When we speak about the design period of the 80s, one name regularly crops up: Rei Kawakubo. Although repeated numerous times in the press and contemporary publications, the furniture that she designed at this period, with very few pieces manufactured, is less common today and remains totally unknown. Fascinated by this outstanding work, for its first monographic exhibition A1043 will present a set of fifteen pieces produced during the ten years of circulation of the furniture.
Concerned with the presentation of her clothes and everything surrounding them, Rei Kawakubo designed fixtures and fittings for the Comme des Garçons shops. For her everything is connected, the district in which the shop is located, the clothes, the layout and the furniture of course. Her furniture should therefore be considered part of the complete work. The first pieces of furniture were initially designed as an extension of the shop fixtures. The first examples are the steel angle chair n°1 and table n°3 from 1983. Between 1983 and 1993 Rei Kawakubo designed forty or so models, mainly seats and several tables and screens.
Just as she would say that she was not interested in fashion, Rei Kawakubo is not interested in design. For her the main research priorities of designers such as increasing the comfort, the method of production or the implementation of the materials are not discussed. As she explained, her furniture is a kind of secondary furniture; furniture used in places of transit and that generate an image, an ambiance. Furniture that is not necessarily used, the main function of which is to bring a design and a type of material to an environment. In the same way as for clothes, the production of Comme des Garçons furniture results from a specific choice. The materials used may be conventional, mainly wood and metal, but their treatment is not insignificant. Wood may be natural but it is sanded and free of varnish, metal is blasted then galvanized and aluminium is mounted on wood. The result is an original approach, beyond all convention and without emotion straightforward.

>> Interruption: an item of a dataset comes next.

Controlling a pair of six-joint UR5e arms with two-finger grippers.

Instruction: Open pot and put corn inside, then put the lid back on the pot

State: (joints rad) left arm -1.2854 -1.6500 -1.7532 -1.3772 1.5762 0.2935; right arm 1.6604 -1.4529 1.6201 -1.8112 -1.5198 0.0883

Rei Kawakubo’s furniture lies between function and image at odds with the aesthetics that were predominant at the time of its creation, particularly by Italians from the Alchimia then Memphis groups gathered around the mentor Ettore Sottsass. The furniture had urban almost brutal aesthetics, requiring an effort from its users, a sensitive or even intellectual approach. Can we still talk about furniture? Is it not more sculpture? None of this perhaps, but more of a questioning: what is furniture?